Got it today, at Dunhams sports. $369 out the door. Walmart had the 870 tacticals without the pistol grip and without the breech barrel for $350. I figure for $20 more dollars this was worth it. Local gun shops had them in the low $400 range..... used. Hmmmm. :x

I also got the ATI shotgun heatshield to go on it $25 bucks.


----------



## acidlittle (Jan 24, 2012)

Rocking! Why did I have the idea that shotguns were more expensive then this?? Now I'm tempted to use my cash on a home defense shotty....


----------



## Plissken (Dec 29, 2011)

NICE! is that the 870 Magnum?


----------



## Plissken (Dec 29, 2011)

[attachment=0:35dhj9ht]870 003.JPG[/attachment:35dhj9ht]
Here's my 870 Magnum. Go it used last week at the local Cop Shop $250 cash out the door. It does'nt have the breech barrel like yours. Might upgrade at some later date.


----------



## survival (Sep 26, 2011)

Awesome! Does yours have a threaded choke on the end?


----------



## Plissken (Dec 29, 2011)

Nope, just the standard barrel. The only upgrade I think I'd like to do is add a side-saddle for 6 rounds.


----------



## survival (Sep 26, 2011)

I seen the breech choke for $39 today, but it was a screw on. I saw the actual barrel at (I think) cabelas for $150. 

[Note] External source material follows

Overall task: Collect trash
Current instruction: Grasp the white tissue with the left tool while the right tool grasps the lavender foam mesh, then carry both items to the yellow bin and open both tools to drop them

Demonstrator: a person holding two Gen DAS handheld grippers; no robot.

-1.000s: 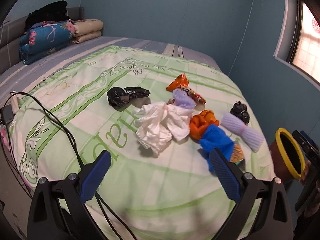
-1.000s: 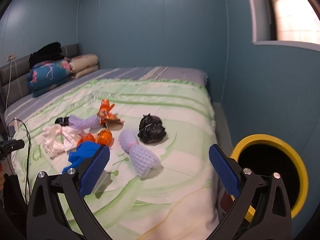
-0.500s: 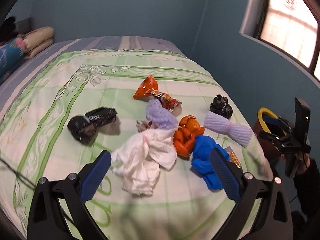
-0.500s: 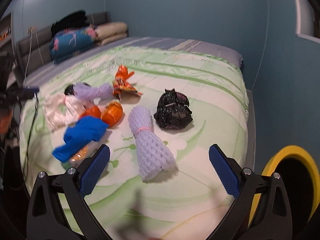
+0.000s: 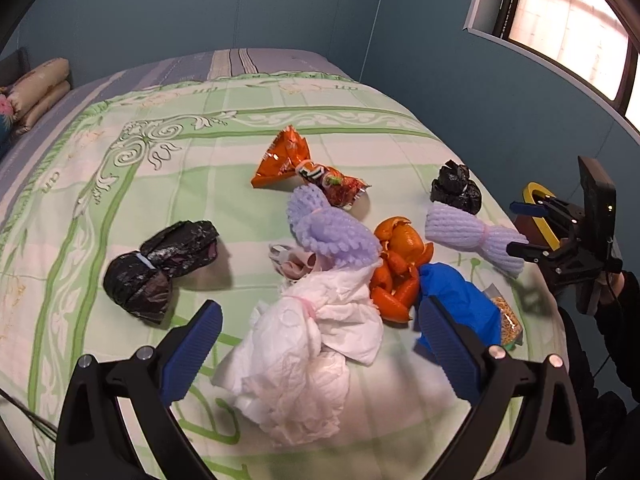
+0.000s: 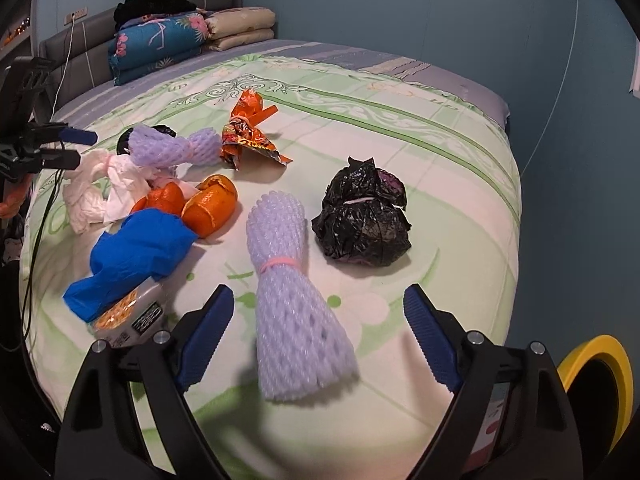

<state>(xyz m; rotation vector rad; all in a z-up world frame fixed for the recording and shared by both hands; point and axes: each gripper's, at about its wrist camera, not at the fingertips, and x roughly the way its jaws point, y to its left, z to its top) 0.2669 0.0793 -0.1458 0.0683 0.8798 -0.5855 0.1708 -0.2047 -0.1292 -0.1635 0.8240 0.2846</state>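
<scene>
Trash lies on the green-patterned bed. My left gripper [image 5: 318, 334] is open, with crumpled white tissue [image 5: 308, 356] between its fingers. Beyond lie a purple foam net [image 5: 332, 226], orange peel [image 5: 400, 264], a blue wad [image 5: 460, 304], an orange snack wrapper [image 5: 304, 168] and a black bag [image 5: 160, 264]. My right gripper [image 6: 318, 326] is open around the near end of another purple foam net [image 6: 292, 296]. A black bag [image 6: 362, 216] lies just beyond it. The yellow-rimmed bin [image 6: 600, 384] stands beside the bed at lower right.
Folded blankets and pillows [image 6: 192, 36] are stacked at the headboard. A cable [image 6: 36, 216] hangs over the bed's left edge. A small snack packet [image 6: 128, 312] lies under the blue wad. Blue walls and a window [image 5: 572, 20] border the far side.
Both grippers have moved closer to the bed. The left one has come up to the white tissue, the right one has come down around the foam net. Both stay open.
</scene>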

The only other upgrades I saw for the 870s today were stocks, extended mags (2 extra for 18.5 inch, and 3 extra rounds for 20 inch), but that was $50 bucks (again, this is dunhams sports, the guy actually told me they were cheaper at other places). Of course flashlights, lasers, tactical grips, 3-100 point slings lol, and the side holder were all there too.


----------



## fedorthedog (Feb 28, 2012)

I dont get why you guys want a breaching barrel. Do you really plan to blow door knobs thru the door and charge into houses after someone? If you are worried about a contact shot on a human dont be the body absorbs the gases and kind of like a balloon. This also destroys the organs and makes a real mess.


----------



## survival (Sep 26, 2011)

fedorthedog said:


> I dont get why you guys want a breaching barrel. Do you really plan to blow door knobs thru the door and charge into houses after someone? If you are worried about a contact shot on a human dont be the body absorbs the gases and kind of like a balloon. This also destroys the organs and makes a real mess.

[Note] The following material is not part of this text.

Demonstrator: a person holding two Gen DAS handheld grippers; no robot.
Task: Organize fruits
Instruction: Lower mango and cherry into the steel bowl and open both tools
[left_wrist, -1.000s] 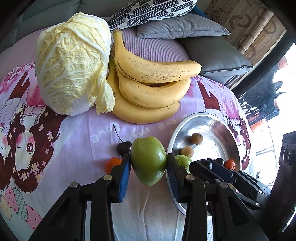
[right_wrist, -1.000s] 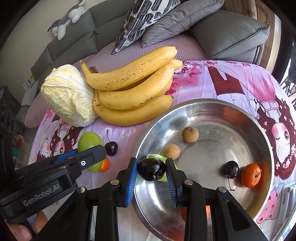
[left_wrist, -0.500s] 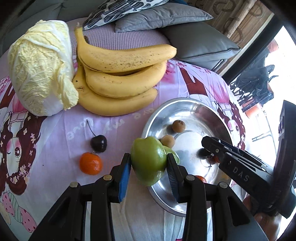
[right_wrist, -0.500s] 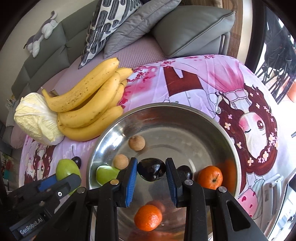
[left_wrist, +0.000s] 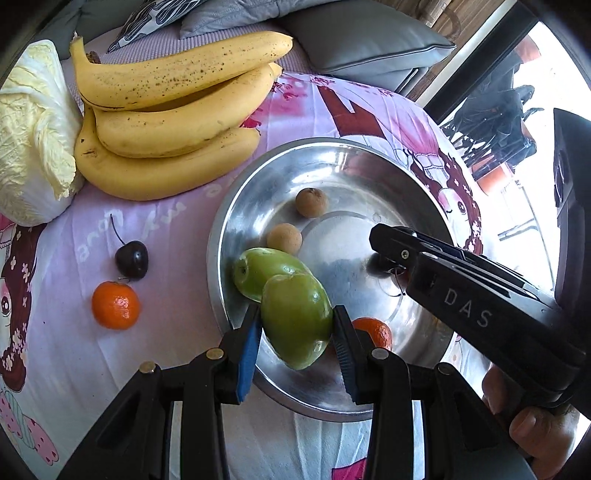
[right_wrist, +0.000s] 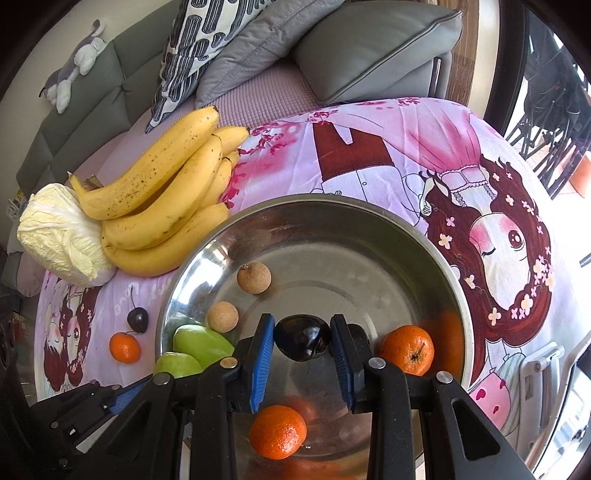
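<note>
My left gripper (left_wrist: 297, 332) is shut on a green fruit (left_wrist: 295, 325) and holds it over the near left part of the steel bowl (left_wrist: 332, 155). My right gripper (right_wrist: 302, 341) is shut on a dark cherry (right_wrist: 302, 341) above the bowl's middle (right_wrist: 332, 206). The bowl holds another green fruit (left_wrist: 262, 269), two brown longans (left_wrist: 312, 202), two oranges (right_wrist: 408, 349) and a dark cherry half hidden behind my right finger. A cherry (left_wrist: 132, 258) and an orange (left_wrist: 115, 304) lie on the cloth left of the bowl.
A bunch of bananas (left_wrist: 173, 110) and a napa cabbage (left_wrist: 29, 136) lie behind and left of the bowl. Grey sofa cushions (right_wrist: 369, 48) stand beyond the table. The table's edge drops off at the right.
Both grippers moved right over the bowl. The left gripper carried the green fruit from above the cloth to above the bowl's left side; the right carried its cherry to the bowl's middle.
</note>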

LOL. I guess because it looks so cool. lol. You are right about the balloon effect, I used to read xrays, the weirdest one that the instructor showed us in school was one with white specs and a deformed chest area all around it. He held it up and said "Guess what killed this person?".

Shotgun blast to the dead center from 6 feet away.


----------